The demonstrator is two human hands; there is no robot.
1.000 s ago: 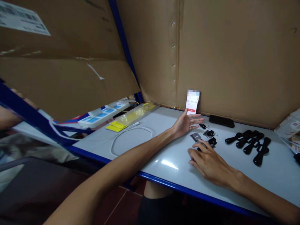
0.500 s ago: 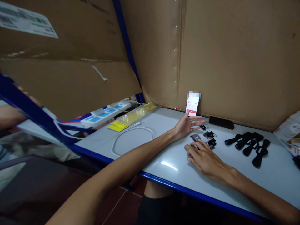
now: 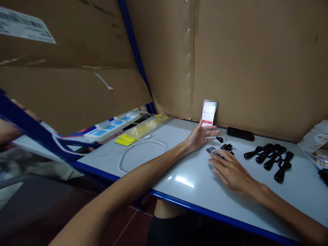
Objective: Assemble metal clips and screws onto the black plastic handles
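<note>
My left hand (image 3: 201, 135) lies open on the white table (image 3: 179, 164), fingers stretched toward a phone (image 3: 208, 114) that leans against the cardboard wall and shows a timer. My right hand (image 3: 229, 169) rests flat with fingers spread, its fingertips over a small grey metal plate (image 3: 211, 150). Beyond the fingers lie a few small black and metal parts (image 3: 227, 147). Neither hand holds anything.
Several black plastic handles (image 3: 271, 159) lie to the right. A black bar (image 3: 240, 133) sits by the wall. At the left are a white cable (image 3: 139, 150), a yellow packet (image 3: 142, 130) and a power strip (image 3: 112, 126). A plastic bag (image 3: 316, 141) sits far right.
My right hand has slid slightly forward and flattened over the grey plate. My left hand has barely moved. The view shifted a little.
</note>
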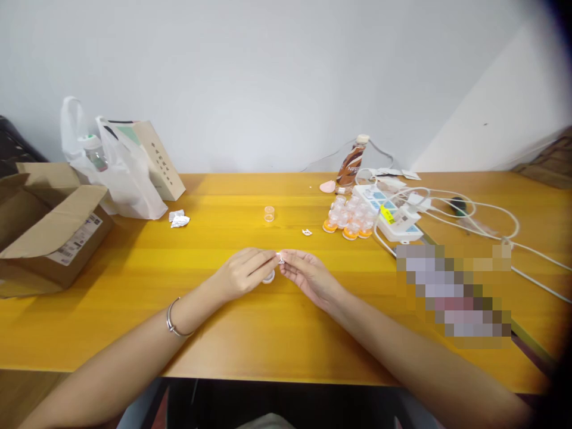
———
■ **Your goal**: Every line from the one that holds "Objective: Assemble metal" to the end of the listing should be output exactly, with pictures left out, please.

■ **Written solution**:
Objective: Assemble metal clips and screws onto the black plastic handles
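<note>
My left hand (image 3: 201, 135) lies open on the white table (image 3: 179, 164), fingers stretched toward a phone (image 3: 208, 114) that leans against the cardboard wall and shows a timer. My right hand (image 3: 229, 169) rests flat with fingers spread, its fingertips over a small grey metal plate (image 3: 211, 150). Beyond the fingers lie a few small black and metal parts (image 3: 227, 147). Neither hand holds anything.
Several black plastic handles (image 3: 271, 159) lie to the right. A black bar (image 3: 240, 133) sits by the wall. At the left are a white cable (image 3: 139, 150), a yellow packet (image 3: 142, 130) and a power strip (image 3: 112, 126). A plastic bag (image 3: 316, 141) sits far right.
My right hand has slid slightly forward and flattened over the grey plate. My left hand has barely moved. The view shifted a little.
</note>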

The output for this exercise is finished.